How has an attack on the United States by a terrorist group based in Afghanistan led us to war against Iraq?

9/11 revealed how vulnerable the United States is to international Islamist terrorism. It revealed the absolute ruthlessness of the enemy. It also revealed the possibility of a nightmare chemical, biological or nuclear 9/11. For twelve years, the United States and others have been trying to get Saddam Hussein to get rid of his weapons of mass destruction. 9/11 made resolving that issue far more urgent, since there was a clear possibility that Saddam could deliver such weapons to some of his terrorist clients. So we decided to get serious about Saddam. How hard is that argument to grasp? The linkage was there from the very beginning. Yours truly even mentioned Iraq as a state sponsor of such terror the very week of September 11.

Why are nuclear weapons in Iraq worth a war but not nuclear weapons in North Korea?
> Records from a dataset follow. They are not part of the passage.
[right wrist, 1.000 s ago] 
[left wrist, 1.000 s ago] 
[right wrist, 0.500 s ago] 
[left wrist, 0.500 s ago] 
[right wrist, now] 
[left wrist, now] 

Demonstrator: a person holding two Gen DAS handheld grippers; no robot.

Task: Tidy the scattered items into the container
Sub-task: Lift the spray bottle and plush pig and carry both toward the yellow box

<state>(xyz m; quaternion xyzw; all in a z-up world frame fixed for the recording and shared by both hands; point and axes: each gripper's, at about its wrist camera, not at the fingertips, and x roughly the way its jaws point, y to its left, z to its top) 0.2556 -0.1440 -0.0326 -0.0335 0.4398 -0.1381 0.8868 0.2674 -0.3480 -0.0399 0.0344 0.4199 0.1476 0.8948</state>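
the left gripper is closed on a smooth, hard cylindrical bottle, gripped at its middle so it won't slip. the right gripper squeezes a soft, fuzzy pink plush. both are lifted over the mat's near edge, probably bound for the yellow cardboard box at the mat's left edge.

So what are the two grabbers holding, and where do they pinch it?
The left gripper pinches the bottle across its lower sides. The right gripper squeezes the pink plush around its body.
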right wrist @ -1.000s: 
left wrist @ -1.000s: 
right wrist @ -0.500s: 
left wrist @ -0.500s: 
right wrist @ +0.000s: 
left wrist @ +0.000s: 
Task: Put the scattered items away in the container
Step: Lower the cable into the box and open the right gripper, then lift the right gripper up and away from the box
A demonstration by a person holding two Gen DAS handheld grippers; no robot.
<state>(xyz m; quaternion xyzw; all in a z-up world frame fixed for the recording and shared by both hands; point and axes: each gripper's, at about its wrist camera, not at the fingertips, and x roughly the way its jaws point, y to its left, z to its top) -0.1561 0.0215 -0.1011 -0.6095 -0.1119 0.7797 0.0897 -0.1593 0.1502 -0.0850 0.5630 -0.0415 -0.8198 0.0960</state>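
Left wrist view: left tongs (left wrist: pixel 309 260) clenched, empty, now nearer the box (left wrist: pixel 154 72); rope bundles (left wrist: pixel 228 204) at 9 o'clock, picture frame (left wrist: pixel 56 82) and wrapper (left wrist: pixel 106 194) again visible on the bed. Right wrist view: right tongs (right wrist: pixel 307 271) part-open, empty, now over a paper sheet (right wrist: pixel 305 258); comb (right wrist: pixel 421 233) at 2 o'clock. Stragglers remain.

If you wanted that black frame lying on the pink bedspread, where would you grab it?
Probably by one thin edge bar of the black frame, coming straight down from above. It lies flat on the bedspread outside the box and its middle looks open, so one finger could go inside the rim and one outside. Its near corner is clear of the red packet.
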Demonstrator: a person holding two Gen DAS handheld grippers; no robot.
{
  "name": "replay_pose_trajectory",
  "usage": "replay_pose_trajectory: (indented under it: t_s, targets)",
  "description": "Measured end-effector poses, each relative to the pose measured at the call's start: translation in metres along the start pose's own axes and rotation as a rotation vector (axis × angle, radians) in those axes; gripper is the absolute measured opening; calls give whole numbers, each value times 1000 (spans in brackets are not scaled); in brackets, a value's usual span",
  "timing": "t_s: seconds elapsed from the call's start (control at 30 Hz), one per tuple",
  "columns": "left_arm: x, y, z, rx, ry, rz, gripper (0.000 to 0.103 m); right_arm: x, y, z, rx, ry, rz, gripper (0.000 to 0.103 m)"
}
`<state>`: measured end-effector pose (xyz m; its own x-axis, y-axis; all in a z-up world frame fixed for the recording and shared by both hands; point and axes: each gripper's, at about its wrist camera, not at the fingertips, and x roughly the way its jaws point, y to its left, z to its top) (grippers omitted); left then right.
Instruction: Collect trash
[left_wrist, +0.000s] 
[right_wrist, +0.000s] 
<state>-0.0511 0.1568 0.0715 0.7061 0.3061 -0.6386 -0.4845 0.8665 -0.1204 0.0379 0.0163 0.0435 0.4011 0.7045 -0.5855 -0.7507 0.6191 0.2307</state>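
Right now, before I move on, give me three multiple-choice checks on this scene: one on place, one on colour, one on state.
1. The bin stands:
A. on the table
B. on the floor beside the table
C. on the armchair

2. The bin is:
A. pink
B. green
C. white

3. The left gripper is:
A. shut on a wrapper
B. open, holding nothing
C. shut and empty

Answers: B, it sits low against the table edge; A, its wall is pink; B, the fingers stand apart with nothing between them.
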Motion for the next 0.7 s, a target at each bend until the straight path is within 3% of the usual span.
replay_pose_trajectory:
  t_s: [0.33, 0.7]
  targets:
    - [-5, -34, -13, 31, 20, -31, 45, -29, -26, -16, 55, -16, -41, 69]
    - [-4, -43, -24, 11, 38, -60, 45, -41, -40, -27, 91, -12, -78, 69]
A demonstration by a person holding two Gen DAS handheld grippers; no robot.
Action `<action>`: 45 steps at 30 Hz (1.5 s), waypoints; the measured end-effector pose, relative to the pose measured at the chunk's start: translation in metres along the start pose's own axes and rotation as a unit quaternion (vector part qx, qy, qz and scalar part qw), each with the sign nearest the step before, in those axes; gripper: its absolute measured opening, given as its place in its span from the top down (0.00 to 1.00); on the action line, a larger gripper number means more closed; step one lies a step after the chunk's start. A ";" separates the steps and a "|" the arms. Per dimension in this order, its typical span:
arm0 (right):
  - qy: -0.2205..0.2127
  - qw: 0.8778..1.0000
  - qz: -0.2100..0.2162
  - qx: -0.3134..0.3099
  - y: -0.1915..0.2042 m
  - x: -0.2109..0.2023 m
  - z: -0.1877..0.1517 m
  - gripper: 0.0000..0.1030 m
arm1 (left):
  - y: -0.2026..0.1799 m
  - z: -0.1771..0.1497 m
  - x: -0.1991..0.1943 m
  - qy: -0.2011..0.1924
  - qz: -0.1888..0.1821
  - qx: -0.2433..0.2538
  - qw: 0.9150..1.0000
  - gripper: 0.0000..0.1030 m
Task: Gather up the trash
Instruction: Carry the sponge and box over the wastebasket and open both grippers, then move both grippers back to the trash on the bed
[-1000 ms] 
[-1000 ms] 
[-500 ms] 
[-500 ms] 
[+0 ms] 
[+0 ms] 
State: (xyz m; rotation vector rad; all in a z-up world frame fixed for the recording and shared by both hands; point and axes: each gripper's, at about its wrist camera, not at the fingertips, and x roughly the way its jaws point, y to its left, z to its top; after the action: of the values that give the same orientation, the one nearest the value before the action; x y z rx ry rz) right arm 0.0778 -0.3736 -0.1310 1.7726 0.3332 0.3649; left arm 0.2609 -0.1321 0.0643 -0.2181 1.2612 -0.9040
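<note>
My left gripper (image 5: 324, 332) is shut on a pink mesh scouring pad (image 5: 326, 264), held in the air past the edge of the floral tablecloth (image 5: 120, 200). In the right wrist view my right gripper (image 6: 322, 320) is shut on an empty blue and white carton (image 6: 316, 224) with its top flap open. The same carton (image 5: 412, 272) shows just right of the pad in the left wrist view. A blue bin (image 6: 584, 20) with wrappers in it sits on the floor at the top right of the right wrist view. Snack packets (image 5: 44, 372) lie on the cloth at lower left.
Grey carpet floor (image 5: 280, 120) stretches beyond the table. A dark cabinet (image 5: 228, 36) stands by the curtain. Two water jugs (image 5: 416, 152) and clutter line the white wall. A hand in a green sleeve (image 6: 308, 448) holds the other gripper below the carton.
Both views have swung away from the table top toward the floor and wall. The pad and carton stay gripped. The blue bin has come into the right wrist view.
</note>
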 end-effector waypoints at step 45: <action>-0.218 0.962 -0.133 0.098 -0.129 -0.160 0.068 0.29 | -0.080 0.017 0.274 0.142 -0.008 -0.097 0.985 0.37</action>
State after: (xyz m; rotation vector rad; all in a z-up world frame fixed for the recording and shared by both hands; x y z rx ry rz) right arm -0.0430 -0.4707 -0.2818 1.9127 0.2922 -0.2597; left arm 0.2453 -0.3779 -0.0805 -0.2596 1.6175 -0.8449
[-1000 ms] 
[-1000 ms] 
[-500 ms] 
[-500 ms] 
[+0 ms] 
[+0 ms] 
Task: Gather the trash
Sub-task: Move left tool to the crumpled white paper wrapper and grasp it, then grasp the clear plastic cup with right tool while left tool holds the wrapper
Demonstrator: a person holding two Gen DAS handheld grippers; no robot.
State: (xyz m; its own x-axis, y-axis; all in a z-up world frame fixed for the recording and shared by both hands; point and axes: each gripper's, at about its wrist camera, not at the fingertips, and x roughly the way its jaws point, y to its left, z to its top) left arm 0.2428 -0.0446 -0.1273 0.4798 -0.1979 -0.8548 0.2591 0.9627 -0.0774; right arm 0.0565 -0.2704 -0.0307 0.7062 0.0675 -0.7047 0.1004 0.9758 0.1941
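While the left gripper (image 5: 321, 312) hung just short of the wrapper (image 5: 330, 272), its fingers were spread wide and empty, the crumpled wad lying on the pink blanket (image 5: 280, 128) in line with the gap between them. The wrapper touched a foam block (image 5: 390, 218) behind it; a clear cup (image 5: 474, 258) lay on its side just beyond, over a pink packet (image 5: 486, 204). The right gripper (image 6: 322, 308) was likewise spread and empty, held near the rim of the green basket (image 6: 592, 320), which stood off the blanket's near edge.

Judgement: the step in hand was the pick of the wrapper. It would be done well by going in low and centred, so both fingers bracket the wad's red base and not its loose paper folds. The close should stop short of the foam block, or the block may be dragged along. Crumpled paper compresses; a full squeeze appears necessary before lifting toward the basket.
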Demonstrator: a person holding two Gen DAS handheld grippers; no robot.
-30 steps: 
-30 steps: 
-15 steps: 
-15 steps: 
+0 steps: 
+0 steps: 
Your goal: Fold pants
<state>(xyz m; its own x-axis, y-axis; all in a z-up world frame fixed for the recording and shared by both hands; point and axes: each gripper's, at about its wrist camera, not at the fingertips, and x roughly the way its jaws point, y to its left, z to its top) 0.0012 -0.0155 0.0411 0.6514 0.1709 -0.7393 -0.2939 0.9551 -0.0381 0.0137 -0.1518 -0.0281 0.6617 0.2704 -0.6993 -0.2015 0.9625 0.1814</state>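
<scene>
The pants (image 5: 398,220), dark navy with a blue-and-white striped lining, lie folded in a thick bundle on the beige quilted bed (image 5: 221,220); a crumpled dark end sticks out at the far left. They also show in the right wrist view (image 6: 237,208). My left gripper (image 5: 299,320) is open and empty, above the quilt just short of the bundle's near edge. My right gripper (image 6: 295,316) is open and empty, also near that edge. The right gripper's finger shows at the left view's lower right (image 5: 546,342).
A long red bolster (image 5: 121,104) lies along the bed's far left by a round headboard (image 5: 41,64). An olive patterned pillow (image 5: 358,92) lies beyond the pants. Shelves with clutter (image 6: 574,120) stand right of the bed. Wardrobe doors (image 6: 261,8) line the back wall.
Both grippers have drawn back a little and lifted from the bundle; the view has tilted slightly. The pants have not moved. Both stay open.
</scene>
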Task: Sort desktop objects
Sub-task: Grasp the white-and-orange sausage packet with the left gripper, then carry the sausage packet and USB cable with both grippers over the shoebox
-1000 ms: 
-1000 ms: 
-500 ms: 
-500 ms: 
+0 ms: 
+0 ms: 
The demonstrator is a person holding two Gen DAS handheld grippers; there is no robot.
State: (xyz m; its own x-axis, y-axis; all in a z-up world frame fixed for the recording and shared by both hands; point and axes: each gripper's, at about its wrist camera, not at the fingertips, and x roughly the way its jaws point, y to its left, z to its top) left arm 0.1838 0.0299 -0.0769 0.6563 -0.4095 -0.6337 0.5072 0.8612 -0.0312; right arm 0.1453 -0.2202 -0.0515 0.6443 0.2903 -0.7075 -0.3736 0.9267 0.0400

Because Saddam doesn't have them yet but Kim Jong Il does. When the enemy has the capacity to create nuclear Armageddon, it obviously raises the risks of military intervention. Again: I'd have thought for a person of Kinsley's intellect, that rather elementary point would be a no-brainer.


And that second question is particularly dumb. Sullivan answers it well, but fails to point out the obvious contradiction in the question itself. When people ask "Why aren't we going to war with North Korea?" do they want to go to war with North Korea?

This, then, is an inherently pro-war question. Pro-war against North Korea. Because it damn sure isn't an argument for not going to war with Iraq.

Update: Eugene Volokh answers Kinsley's second question too.